Required work: Would you please copy every line below that includes the string "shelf"?

-*-

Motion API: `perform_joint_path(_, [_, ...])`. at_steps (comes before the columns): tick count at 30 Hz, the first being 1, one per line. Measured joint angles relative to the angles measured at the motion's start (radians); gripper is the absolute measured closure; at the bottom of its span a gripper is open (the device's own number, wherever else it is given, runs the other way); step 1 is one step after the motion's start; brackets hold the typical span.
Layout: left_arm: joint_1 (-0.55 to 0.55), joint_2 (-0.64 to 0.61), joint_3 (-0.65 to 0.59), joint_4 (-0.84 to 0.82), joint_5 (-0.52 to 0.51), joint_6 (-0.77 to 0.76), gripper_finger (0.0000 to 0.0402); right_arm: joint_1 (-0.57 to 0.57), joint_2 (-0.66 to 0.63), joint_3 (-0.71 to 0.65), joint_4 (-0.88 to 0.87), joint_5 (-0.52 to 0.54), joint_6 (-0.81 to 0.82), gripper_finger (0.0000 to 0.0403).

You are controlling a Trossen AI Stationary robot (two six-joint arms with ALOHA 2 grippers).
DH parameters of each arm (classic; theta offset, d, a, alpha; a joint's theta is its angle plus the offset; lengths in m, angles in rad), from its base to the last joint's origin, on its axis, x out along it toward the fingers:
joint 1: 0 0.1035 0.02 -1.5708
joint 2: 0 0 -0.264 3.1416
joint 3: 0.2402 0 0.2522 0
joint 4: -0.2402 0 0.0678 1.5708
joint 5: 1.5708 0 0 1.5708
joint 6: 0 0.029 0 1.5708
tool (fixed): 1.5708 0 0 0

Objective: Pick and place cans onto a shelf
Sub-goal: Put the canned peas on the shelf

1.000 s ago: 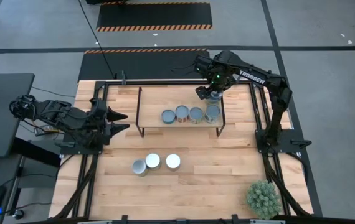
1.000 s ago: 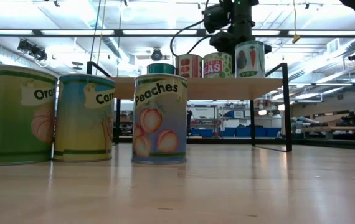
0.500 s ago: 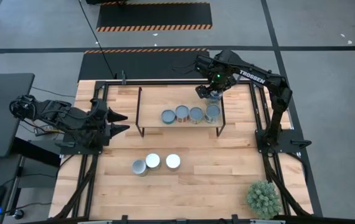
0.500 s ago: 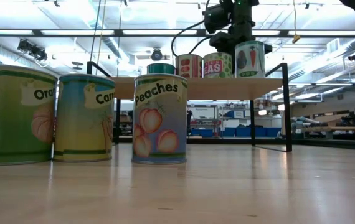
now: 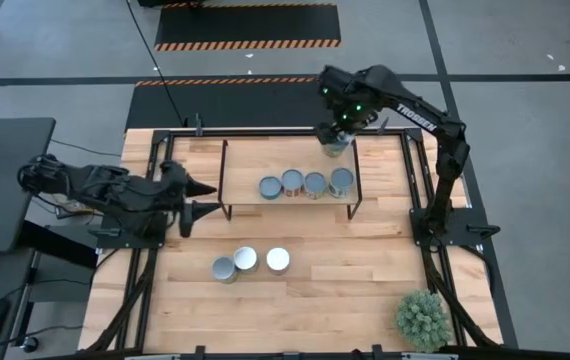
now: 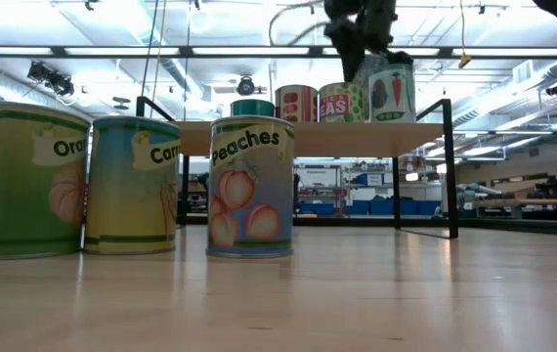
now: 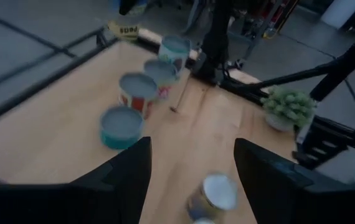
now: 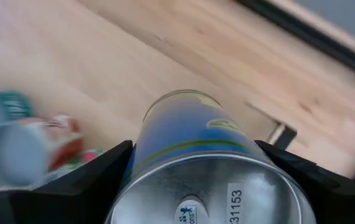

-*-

Solution to this exercise:
Objective: Pick and place cans onto a shelf
Sub-goal: Put the canned peas on the shelf

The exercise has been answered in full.